--- TASK DIRECTIONS ---
In the material below, find the line with "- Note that" and the line with "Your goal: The", then output those two lines and every line between them, exactly.

--- SOURCE DATA ---
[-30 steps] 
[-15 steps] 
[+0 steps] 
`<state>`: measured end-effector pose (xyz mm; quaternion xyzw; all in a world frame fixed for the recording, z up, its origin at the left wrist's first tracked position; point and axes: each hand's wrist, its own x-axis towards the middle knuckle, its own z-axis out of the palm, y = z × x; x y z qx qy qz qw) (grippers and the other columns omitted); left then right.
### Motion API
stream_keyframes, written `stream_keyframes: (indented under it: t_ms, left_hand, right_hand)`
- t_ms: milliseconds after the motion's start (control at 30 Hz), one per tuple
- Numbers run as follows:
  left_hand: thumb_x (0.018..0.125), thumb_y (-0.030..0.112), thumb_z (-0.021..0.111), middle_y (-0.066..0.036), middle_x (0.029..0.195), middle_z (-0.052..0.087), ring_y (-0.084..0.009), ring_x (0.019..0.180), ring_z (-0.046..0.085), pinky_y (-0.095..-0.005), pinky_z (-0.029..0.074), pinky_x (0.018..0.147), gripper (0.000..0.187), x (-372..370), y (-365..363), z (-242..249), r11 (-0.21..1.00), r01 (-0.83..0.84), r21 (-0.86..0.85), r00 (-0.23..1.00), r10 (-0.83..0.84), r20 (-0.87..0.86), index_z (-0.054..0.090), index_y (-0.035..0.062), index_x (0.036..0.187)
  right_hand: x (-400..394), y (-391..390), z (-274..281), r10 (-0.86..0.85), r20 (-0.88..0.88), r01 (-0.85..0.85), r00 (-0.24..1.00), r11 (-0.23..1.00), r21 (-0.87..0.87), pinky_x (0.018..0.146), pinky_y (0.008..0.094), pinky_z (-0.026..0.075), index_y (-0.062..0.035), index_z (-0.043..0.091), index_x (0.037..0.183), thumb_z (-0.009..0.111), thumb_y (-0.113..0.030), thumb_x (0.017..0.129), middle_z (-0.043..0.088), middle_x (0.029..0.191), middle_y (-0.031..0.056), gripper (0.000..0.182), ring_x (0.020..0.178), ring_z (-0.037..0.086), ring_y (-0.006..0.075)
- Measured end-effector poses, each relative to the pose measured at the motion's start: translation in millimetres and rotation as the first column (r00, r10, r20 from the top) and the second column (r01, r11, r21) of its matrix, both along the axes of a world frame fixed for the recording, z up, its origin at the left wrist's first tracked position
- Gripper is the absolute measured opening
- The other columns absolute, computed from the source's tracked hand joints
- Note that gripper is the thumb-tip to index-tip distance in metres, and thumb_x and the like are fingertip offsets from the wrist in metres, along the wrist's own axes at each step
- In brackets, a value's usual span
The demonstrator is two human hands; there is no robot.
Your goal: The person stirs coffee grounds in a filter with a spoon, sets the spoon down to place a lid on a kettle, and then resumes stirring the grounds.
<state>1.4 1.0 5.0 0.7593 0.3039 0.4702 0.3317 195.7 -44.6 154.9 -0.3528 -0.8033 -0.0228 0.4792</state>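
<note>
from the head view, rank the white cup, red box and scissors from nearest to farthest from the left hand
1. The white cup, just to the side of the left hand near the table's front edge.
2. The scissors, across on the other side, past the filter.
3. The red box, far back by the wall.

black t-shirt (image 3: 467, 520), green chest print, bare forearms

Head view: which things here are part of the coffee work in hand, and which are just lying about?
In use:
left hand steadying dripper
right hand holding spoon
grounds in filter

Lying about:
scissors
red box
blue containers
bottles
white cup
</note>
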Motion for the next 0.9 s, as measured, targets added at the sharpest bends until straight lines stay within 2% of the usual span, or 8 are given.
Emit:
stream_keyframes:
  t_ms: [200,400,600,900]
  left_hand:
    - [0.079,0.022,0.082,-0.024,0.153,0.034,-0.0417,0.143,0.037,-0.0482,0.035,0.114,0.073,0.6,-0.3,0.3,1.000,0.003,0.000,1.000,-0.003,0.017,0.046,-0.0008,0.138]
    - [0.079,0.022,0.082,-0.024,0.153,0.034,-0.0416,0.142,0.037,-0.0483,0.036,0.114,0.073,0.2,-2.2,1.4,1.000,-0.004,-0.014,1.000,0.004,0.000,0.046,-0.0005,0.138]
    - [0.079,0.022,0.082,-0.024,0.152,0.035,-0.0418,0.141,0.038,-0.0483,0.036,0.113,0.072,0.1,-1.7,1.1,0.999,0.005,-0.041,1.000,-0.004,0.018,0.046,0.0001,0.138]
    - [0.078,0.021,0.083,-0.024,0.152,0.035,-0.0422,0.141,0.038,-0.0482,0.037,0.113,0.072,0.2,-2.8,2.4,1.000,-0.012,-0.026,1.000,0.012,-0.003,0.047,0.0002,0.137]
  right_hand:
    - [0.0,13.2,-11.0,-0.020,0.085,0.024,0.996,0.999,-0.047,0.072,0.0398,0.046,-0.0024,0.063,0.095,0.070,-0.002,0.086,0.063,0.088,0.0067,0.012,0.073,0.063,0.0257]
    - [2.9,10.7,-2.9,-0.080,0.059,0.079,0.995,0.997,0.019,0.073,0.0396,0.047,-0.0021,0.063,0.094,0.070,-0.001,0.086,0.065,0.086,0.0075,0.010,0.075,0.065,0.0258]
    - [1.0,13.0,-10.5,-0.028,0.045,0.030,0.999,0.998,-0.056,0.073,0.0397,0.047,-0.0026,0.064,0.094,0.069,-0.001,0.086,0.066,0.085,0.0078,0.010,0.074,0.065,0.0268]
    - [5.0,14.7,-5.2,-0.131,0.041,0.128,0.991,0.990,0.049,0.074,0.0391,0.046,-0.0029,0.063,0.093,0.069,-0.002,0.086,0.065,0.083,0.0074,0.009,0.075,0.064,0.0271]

--- RESULT ---
- Note that gripper is the thumb-tip to index-tip distance in metres, and thumb_x and the like are fingertip offsets from the wrist in metres, along the wrist's own axes at each step
- In brackets, a value's usual span
The demonstrator is two human hands; there is no robot.
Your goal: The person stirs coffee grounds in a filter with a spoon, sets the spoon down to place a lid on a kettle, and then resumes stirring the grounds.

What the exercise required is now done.